La mayoría de las acusadas eran mujeres que no encajaban con el modelo puritano: viudas, pobres, o mujeres con opiniones fuertes. En ese sentido, los juicios reflejaron no solo el miedo al demonio, sino también el miedo al poder femenino y a la independencia dentro de una sociedad patriarcal y rígida.

El fin de la locura
Con el paso de los meses, el caos se volvió insostenible. Las cárceles estaban llenas, las familias arruinadas y hasta figuras respetadas comenzaron a ser acusadas. El gobernador de Massachusetts, William Phips, finalmente disolvió el tribunal en octubre de 1692, al ver que la situación se había salido de control.

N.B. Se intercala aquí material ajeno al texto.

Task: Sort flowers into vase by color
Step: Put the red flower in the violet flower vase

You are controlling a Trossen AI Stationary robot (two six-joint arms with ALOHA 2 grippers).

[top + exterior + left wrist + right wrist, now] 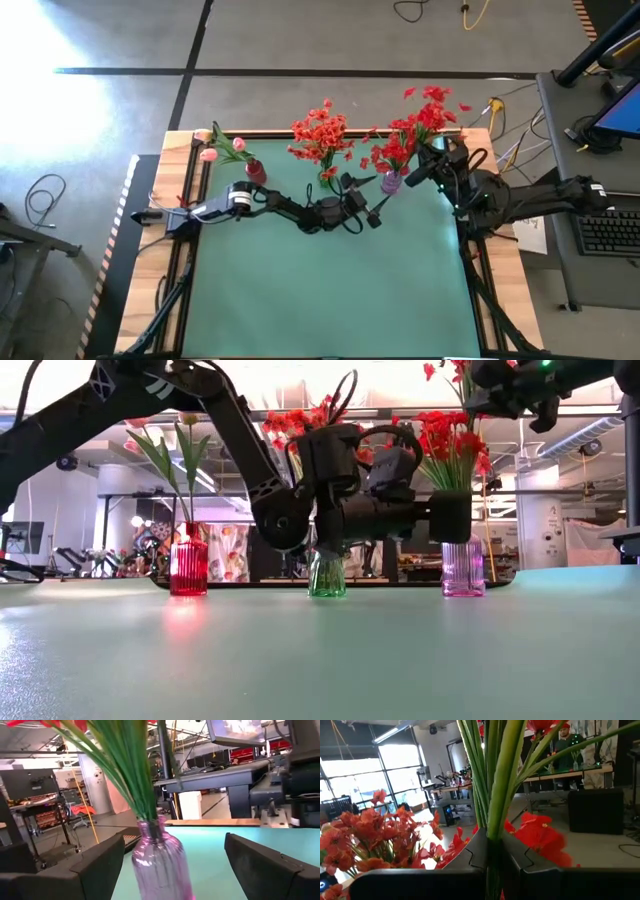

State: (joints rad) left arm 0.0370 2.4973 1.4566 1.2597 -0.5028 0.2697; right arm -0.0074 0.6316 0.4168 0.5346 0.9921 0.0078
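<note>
Item 1: red vase (189,566), short and glassy, stood at the left end of a row along the far edge of the green table (330,300). It held pink buds (209,153) on green stems with long leaves.

Item 2: green vase (327,574), middle of the row, partly hidden in the low view by the left arm. It held a bunch of orange-red flowers (320,130).

Item 3: purple vase (463,568), ribbed glass, right end of the row. It held a bunch of deep red flowers (415,135) whose green stems fanned out above the neck. In the left wrist view the vase (160,862) stood upright between the two dark fingers, touching neither.

Item 4: left gripper (378,208), reached low across the table from the left side, with its fingers spread apart on either side of the purple vase and nothing held.

Item 5: right gripper (492,852), raised above the purple vase among the red blossoms, with its fingers pressed together on the green stems of the deep red flowers (540,835). The orange-red flowers (367,837) showed beside it in the right wrist view.

Item 6: surroundings. A workshop with benches and screens lay beyond the table; a keyboard (608,232) sat on a desk to the right.
</note>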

En mayo de 1693, todos los acusados restantes fueron liberados. Los juicios fueron declarados nulos, pero el daño ya estaba hecho. Las familias de las víctimas tardarían años en recibir una disculpa oficial y compensaciones. En 1702, la Corte de Massachusetts reconoció que los juicios habían sido un error trágico; y en 1957, más de dos siglos después, se aprobó una resolución que rehabilitó oficialmente a todas las personas condenadas injustamente.
El legado de Salem
El caso de las brujas de Salem trascendió su época. Se convirtió en símbolo de la histeria colectiva, de cómo el miedo puede corromper la justicia y transformar a una comunidad en su propio enemigo.
La literatura y el arte lo rescataron como metáfora de persecuciones ideológicas. El dramaturgo Arthur Miller, por ejemplo, escribió Las brujas de Salem (The Crucible) en 1953, utilizando los juicios como una alegoría del macartismo en Estados Unidos, cuando cientos de artistas e intelectuales fueron acusados de comunistas sin pruebas.
Hoy, Salem es un lugar muy distinto: un destino turístico que celebra la figura de la bruja como símbolo de libertad y poder femenino. Sus calles están llenas de museos, tiendas esotéricas y homenajes a las víctimas. Cada octubre, durante Halloween, miles de personas visitan el pueblo para honrar esa memoria y reconciliar la historia con la magia que alguna vez fue demonizada.
Reflexión final
Las brujas de Salem nos recuerdan que el miedo puede ser tan destructivo como cualquier hechizo. Lo que ocurrió en 1692 no fue obra del diablo, sino de los humanos: del fanatismo, la ignorancia y la necesidad de encontrar culpables cuando la realidad se vuelve insoportable.
A más de trescientos años, esas voces ahogadas aún resuenan entre las brumas de Massachusetts, recordándonos que cada vez que se condena sin pruebas, que se señala al diferente o que se persigue lo incomprendido, el espíritu de Salem vuelve a despertar.